Start of Dataset excerpt

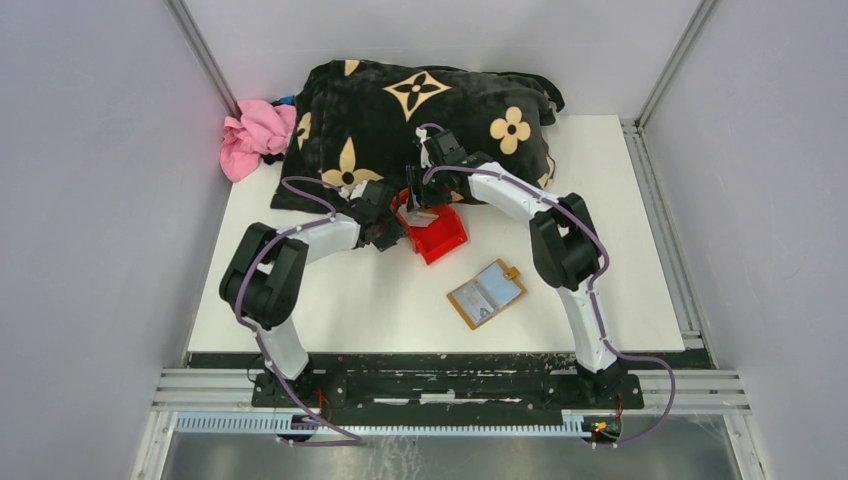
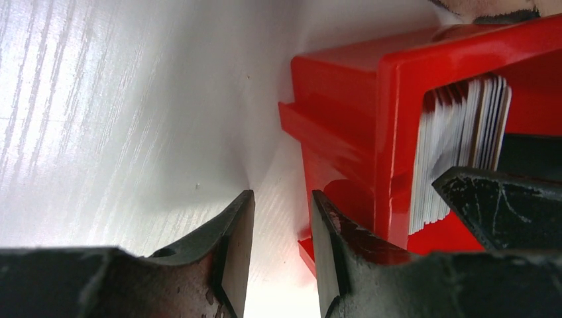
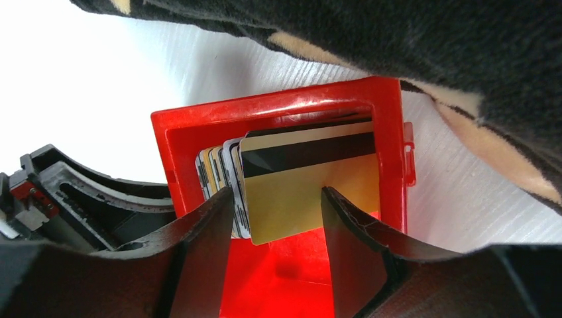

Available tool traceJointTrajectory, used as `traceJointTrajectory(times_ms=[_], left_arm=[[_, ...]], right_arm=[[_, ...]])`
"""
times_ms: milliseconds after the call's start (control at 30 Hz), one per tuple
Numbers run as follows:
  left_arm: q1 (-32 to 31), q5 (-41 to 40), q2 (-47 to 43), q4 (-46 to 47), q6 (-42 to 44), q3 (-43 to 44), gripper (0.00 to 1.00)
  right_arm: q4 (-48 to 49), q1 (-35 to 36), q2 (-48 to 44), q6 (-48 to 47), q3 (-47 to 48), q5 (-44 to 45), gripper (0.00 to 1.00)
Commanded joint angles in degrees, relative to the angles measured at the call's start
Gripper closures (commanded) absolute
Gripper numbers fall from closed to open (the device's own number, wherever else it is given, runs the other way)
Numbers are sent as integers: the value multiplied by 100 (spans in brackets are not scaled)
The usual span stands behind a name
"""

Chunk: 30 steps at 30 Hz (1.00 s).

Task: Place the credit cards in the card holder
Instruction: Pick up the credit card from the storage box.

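Right gripper: we read jaws part-open, empty, poised at gold card, black-striped, frontmost of cards standing upright in red bin. Left gripper: narrow gap, empty, beside bin wall. Step, as we judge: picking a card. Next: pinch thin glossy plastic, lift straight. Holder, tan, open flat on table, near bin

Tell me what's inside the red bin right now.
A stack of credit cards stands on edge inside the red bin, a gold one with a black stripe in front. The right gripper hides part of the stack; count unclear.
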Motion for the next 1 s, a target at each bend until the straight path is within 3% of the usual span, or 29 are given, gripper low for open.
traceJointTrajectory(times_ms=[0,433,833,967], left_arm=[[28,81,43,254,44,222,56],[68,-37,237,54,267,473,56],[166,-29,54,109,388,252,56],[172,-42,-48,117,410,155,56]], right_arm=[[65,71,-404,158,-24,-270,44],[-87,221,-531,146,160,-258,56],[-232,364,-988,-139,-44,347,67],[-368,415,-1080,-244,-64,666,75]])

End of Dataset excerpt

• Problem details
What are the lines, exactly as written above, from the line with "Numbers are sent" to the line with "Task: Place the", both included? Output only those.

• Result of this task
Numbers are sent as integers: the value multiplied by 100 (spans in brackets are not scaled)
The usual span stands behind a name
"""

Chunk: 30 steps at 30 Hz (1.00 s).

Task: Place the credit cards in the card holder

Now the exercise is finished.